### Task statement
Extract the complete listing and repeat it word for word.

### Information shown
+--
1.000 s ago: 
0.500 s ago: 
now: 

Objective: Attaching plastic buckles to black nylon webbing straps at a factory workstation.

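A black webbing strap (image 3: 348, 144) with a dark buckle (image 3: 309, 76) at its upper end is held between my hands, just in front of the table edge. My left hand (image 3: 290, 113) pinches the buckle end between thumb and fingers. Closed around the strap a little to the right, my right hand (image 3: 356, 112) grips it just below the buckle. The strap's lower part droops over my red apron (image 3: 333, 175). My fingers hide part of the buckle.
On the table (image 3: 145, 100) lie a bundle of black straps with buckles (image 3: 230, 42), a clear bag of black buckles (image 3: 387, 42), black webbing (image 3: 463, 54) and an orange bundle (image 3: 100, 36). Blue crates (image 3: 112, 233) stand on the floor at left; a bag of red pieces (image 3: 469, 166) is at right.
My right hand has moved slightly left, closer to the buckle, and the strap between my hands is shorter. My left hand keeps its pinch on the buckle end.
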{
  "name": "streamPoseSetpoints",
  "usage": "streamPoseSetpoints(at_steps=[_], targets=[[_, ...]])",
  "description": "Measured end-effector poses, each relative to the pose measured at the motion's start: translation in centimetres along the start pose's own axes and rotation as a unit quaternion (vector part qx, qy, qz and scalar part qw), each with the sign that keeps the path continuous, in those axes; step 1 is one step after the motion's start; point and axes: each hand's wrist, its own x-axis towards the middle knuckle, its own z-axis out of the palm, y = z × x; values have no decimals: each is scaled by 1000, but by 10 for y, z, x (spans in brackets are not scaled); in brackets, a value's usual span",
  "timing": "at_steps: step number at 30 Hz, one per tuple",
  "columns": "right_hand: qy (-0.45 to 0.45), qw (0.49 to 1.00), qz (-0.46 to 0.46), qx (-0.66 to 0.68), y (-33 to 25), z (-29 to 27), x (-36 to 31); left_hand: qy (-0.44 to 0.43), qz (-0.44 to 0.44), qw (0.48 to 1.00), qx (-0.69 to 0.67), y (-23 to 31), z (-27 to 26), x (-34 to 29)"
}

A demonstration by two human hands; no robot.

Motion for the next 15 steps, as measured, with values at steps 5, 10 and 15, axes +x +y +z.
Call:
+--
### Response
1.000 s ago: 
0.500 s ago: 
now: 

Objective: Attaching plastic buckles to black nylon webbing straps at a factory workstation.

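A black webbing strap (image 3: 348, 144) with a dark buckle (image 3: 309, 76) at its upper end is held between my hands, just in front of the table edge. My left hand (image 3: 290, 113) pinches the buckle end between thumb and fingers. Closed around the strap a little to the right, my right hand (image 3: 356, 112) grips it just below the buckle. The strap's lower part droops over my red apron (image 3: 333, 175). My fingers hide part of the buckle.
On the table (image 3: 145, 100) lie a bundle of black straps with buckles (image 3: 230, 42), a clear bag of black buckles (image 3: 387, 42), black webbing (image 3: 463, 54) and an orange bundle (image 3: 100, 36). Blue crates (image 3: 112, 233) stand on the floor at left; a bag of red pieces (image 3: 469, 166) is at right.
My right hand has moved slightly left, closer to the buckle, and the strap between my hands is shorter. My left hand keeps its pinch on the buckle end.
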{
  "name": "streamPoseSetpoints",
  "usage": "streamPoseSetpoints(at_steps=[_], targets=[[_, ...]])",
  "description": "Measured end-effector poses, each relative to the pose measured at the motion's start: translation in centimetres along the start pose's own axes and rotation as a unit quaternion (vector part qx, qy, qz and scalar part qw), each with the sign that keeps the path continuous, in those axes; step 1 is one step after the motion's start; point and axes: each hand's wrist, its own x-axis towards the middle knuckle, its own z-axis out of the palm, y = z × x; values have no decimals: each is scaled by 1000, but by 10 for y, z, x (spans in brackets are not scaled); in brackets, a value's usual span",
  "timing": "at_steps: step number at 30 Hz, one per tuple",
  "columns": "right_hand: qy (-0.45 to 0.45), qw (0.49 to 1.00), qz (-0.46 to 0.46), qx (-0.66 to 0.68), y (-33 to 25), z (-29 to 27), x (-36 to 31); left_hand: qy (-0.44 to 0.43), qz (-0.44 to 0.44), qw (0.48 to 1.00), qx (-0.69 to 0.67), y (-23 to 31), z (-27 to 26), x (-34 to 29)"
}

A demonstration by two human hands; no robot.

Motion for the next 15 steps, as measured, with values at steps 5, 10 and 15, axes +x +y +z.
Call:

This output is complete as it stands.